_Activity_.
Could you write out the whole listing exactly as it appears?

_Stored data_.
──────────
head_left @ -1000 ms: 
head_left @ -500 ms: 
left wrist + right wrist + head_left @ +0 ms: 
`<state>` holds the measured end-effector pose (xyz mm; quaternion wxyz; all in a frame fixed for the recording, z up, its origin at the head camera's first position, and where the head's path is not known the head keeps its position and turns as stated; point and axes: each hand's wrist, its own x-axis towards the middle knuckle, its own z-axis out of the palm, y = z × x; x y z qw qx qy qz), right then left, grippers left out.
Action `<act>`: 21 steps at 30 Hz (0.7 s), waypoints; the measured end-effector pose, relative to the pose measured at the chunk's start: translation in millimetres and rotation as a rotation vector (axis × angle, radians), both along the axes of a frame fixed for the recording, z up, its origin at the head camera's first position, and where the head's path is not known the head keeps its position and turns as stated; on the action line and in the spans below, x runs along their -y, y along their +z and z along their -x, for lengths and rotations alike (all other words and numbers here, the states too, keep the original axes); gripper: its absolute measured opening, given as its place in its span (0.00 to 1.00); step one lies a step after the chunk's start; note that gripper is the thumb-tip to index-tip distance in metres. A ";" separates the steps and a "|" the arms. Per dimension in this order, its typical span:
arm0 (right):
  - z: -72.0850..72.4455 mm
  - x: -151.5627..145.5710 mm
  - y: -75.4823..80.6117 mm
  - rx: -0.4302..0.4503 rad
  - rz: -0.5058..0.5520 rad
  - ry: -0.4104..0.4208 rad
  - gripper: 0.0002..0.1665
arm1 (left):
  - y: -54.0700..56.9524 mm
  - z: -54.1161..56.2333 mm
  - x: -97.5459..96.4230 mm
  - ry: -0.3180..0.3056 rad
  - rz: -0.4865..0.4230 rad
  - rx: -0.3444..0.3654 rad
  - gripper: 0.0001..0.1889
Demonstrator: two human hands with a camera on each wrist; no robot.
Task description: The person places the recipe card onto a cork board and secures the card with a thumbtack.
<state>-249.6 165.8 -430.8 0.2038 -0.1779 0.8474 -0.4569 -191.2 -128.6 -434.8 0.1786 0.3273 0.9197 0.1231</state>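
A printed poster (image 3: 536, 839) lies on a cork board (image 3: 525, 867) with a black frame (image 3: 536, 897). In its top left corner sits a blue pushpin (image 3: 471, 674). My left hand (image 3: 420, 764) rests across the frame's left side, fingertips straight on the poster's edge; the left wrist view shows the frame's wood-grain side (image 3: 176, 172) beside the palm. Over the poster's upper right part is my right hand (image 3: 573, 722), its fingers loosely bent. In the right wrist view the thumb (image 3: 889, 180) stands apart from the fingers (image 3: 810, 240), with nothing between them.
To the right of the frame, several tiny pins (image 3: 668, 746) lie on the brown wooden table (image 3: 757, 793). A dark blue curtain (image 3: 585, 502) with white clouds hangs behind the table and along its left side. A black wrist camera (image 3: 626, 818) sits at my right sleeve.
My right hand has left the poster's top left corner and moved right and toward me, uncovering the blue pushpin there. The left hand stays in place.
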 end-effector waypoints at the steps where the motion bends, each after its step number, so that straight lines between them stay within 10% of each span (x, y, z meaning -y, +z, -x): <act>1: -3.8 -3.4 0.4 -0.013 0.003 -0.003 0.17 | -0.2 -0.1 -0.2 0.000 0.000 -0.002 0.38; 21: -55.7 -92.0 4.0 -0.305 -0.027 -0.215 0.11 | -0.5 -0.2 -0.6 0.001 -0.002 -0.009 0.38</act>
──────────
_Result of the exercise_.
head_left @ -1000 ms: 
head_left @ -500 ms: 
left wrist + right wrist + head_left @ +0 ms: 
`<state>` holds the measured end-effector pose (xyz mm; quaternion wxyz; all in a frame fixed for the recording, z up, its origin at the head camera's first position, and where the head's path is not known the head keeps its position and turns as stated; point and axes: each hand's wrist, its own x-axis towards the middle knuckle, its own z-axis out of the palm, y = z × x; x y z qw qx qy qz), right then left, grippers left out.
Action `<act>`: 21 steps at 30 Hz (0.7 s), waypoints; the measured end-effector pose, relative to the pose measured at the chunk's start: translation in millimetres and rotation as a rotation vector (axis × angle, radians), both along the axes of a frame fixed for the recording, z up, its origin at the head camera's first position, and where the head's path is not known the head keeps its position and turns as stated; on the action line and in the spans below, x runs along their -y, y along their +z and z along their -x, for lengths and rotations alike (all other words and numbers here, the states too, keep the original axes); gripper: its absolute measured opening, given as its place in its span (0.00 to 1.00); step one lies a step after the chunk's start; note that gripper is the thumb-tip to index-tip distance in metres. A ";" separates the steps and a "|" the arms. Per dimension in this order, its typical span:
arm0 (right):
  - z: -72.0850..72.4455 mm
  - x: -151.5627..145.5710 mm
  - y: -75.4823..80.6117 mm
  - rx: -0.4302..0.4503 rad
  - rz: -0.5058..0.5520 rad
  - ry: -0.4104..0.4208 rad
  - gripper: 0.0002..0.1665
arm1 (left):
  - y: -54.0700..56.9524 mm
  - z: -54.1161..56.2333 mm
  - x: -97.5459..96.4230 mm
  - ry: -0.3180..0.3056 rad
  - rz: -0.4865..0.4230 rad
  - rx: -0.3444..0.3654 rad
  - gripper: 0.0001..0.1889
Demonstrator: two human hands with a camera on each wrist; no robot.
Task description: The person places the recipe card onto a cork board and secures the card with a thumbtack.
<state>-249.6 165.8 -430.8 0.2038 -0.1779 0.8474 -0.4569 -191.2 -128.6 -434.8 0.1786 0.3273 0.9197 0.1231</state>
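A printed poster (image 3: 536, 839) lies on a cork board (image 3: 525, 867) with a black frame (image 3: 536, 897). In its top left corner sits a blue pushpin (image 3: 471, 674). My left hand (image 3: 420, 764) rests across the frame's left side, fingertips straight on the poster's edge; the left wrist view shows the frame's wood-grain side (image 3: 176, 172) beside the palm. Over the poster's upper right part is my right hand (image 3: 573, 722), its fingers loosely bent. In the right wrist view the thumb (image 3: 889, 180) stands apart from the fingers (image 3: 810, 240), with nothing between them.
To the right of the frame, several tiny pins (image 3: 668, 746) lie on the brown wooden table (image 3: 757, 793). A dark blue curtain (image 3: 585, 502) with white clouds hangs behind the table and along its left side. A black wrist camera (image 3: 626, 818) sits at my right sleeve.
My right hand has left the poster's top left corner and moved right and toward me, uncovering the blue pushpin there. The left hand stays in place.
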 end-effector waypoints at the steps where the motion bends, each after its step number, so that straight lines between them stay within 10% of each span (x, y, z meaning -y, +z, -x): <act>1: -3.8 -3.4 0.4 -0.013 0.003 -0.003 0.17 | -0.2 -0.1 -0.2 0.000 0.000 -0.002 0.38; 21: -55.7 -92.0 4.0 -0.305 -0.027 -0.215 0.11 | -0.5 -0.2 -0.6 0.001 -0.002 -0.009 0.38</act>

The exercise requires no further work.